Ha dell’incredibile la storia di Riley Hancey, un ragazzo di 19 anni morto dopo che la University of Utah gli avrebbe negato il trapianto di polmoni poiché aveva fumato della marijuana. “Mio figlio non era un fumatore abituale di droga e i suoi polmoni non erano deteriorati per questo” ha spiegato il padre della vittima. Il ragazzo avrebbe fumato uno spinello con gli amici ma non era solito farne uso: qualche giorno dopo, però, ha contratto la polmonite e ha chiesto un trapianto urgente di polmoni. Richiesta che è rimasta inascoltata. Anzi. La risposta è stata secca: nessun trapianto perché ha fumato marijuana. “Erano disposti a lasciarlo morire perché risultato positivo alla marijuana” ha raccontato il padre che ha puntato il dito contro l’University of Utah.

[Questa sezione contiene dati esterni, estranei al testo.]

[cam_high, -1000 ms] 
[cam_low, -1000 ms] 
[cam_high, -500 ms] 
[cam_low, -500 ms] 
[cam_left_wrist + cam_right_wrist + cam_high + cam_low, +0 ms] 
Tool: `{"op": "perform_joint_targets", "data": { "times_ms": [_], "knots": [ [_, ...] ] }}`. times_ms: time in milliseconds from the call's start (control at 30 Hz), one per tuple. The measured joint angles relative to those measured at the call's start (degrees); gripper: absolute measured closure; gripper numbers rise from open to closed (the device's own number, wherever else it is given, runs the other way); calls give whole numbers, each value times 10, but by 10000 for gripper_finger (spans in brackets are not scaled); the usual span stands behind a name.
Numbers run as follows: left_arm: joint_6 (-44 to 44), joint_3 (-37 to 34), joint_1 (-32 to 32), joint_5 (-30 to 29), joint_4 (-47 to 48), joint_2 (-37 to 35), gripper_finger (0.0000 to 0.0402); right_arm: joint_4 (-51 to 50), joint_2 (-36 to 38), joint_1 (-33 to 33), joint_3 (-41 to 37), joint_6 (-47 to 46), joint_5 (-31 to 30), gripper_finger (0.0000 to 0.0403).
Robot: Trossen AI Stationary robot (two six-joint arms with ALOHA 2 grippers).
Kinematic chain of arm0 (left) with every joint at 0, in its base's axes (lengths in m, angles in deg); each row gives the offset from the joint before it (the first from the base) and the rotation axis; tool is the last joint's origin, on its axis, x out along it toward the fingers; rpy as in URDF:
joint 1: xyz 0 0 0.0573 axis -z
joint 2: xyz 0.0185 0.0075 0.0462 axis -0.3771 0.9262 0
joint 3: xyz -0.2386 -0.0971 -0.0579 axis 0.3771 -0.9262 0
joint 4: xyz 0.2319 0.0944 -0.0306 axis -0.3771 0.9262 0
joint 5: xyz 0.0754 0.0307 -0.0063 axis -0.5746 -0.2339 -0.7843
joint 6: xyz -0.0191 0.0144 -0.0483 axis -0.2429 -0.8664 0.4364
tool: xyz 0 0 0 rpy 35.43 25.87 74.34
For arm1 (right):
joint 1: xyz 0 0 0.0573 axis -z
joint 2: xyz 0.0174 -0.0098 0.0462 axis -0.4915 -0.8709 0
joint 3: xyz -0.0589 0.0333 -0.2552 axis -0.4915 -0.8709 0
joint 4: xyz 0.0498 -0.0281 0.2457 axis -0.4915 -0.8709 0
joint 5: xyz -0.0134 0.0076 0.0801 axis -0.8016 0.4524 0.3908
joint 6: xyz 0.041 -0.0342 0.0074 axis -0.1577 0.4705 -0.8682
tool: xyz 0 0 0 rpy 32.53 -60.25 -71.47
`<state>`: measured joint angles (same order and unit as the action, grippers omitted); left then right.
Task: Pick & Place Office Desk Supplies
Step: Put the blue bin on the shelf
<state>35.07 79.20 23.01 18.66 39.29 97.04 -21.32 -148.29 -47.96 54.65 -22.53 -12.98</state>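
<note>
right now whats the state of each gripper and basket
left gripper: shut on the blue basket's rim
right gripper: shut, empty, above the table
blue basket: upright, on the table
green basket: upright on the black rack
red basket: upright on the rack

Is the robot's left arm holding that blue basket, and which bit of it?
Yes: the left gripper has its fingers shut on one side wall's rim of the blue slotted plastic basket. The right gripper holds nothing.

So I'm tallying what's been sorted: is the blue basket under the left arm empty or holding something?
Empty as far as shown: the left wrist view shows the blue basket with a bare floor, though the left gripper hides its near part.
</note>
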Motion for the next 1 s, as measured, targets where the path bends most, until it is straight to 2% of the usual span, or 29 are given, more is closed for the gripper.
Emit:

Non era un fumatore abituale di marijuana

E’ iniziata così la lunga ed estenuante ricerca di un ospedale che fosse disposto ad operarlo. Solo due mesi dopo l’Università di Pennsylvania ha accettato di operarlo ma, forse, era troppo tardi. Riley è morto per complicazioni durante l’operazione. “Abbiamo combattuto una lunga battaglia per salvare la vita a Riley. Abbiamo fatto tutto il possibile per permettergli di sopravvivere. Scaleremo montagne, scieremo, correremo lungo il fiume per far vivere il suo spirito attraverso di noi” ha concluso il padre.